Ecosystems generate a large amount of value for human well-being. Natural areas such as De Hoge Veluwe National Park in the Netherlands enable a number of recreational activities. The challenge is capturing this value. New sources of crowdsourced geographic information such as the photo-sharing platform Flickr offer a new, rich source of information on how people are interacting with nature. To sort, interpret and map this data, researchers must draw upon deep learning techniques such as computer vision algorithms and natural language processing.
In order to better manage the contributions of ecosystems to human well-being, a better understanding is required of how and where ecosystems are contributing to people’s cultural enjoyment of the landscape. This includes recreation (hiking, cycling, sailing), aesthetic enjoyment and people’s appreciation of biodiversity. A major challenge has been the availability of data. Researchers have generally been limited to small-scale qualitative studies using surveys and questionnaires (Wood et al., 2013).
However, new source sources of crowdsourced geographic information including the vast amounts of data being created via social media promise to provide us with new insights beyond the scope of these traditional methods. On Flickr, millions of people are posting about their daily interactions with nature, using mobile devices to report their location and user profiles to share details about themselves (Di Minin et al., 2015). Its Application Programming Interface provides access to the metadata of all publicly-posted photos including their title, tags, image url, associated user profile and location, accurate up to street level. Researchers have begun using this data to map city characteristics (Zhou et al., 2014) and analyse the content of images for cultural interactions (Richards and Tunçer, 2017).
De Hoge Veluwe National Park in the Netherlands presents an interesting case study to begin identifying recreational activities using this data. The park’s 5,400 hectares of nature receive 540,000 visitors per year. Visitors come to explore the park on foot, by bike and on horseback (Stichting Het Nationale Park de Hoge Veluwe, 2018). Many of these visitors take photos and upload these to Flickr.
Manually sorting this data is not possible so machine learning techniques need to be employed to sort and interpret this data to identify evidence of recreational activities. Computer vision algorithms can identify objects and scenes in images while natural language processing can assist in processing the textual data associated with the images (Najafabadi et al., 2015). The aim of this research will be to employ these methods to identify recreational activities in the park using Flickr data and map these using the image locations.
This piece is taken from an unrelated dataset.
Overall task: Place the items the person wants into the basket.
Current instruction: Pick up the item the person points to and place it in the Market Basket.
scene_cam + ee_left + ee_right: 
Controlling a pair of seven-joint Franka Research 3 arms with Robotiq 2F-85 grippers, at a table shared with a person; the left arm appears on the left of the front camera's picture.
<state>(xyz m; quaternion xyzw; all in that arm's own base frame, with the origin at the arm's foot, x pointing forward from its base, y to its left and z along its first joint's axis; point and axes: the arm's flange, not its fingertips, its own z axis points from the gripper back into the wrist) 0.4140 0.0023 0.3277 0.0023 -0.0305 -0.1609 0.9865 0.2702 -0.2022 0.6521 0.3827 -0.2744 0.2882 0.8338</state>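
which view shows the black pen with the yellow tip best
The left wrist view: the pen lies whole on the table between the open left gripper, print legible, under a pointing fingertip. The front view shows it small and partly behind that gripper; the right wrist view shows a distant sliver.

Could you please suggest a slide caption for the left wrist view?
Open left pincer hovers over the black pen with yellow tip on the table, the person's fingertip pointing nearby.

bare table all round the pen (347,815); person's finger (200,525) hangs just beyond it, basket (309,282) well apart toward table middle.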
- To identify recreational activities in De Hoge Veluwe National Park using Flickr imagery and meta-data.
- To map these activities using the locations of relevant images.
- Di Minin, E., Tenkanen, H., Toivonen, T., 2015. Prospects and challenges for social media data in conservation science. Front. Environ. Sci. 3, 63.
- Najafabadi, M.M., Villanustre, F., Khoshgoftaar, T.M., Seliya, N., Wald, R., Muharemagic, E., 2015. Deep learning applications and challenges in big data analytics. J. Big Data 2, 1–21.
- Richards, D.R., Tunçer, B., 2017. Using image recognition to automate assessment of cultural ecosystem services from social media photographs. Ecosyst. Serv. 31, 318–325.
- Stichting Het Nationale Park de Hoge Veluwe, 2018. Annual Report 2017. Hoenderloo.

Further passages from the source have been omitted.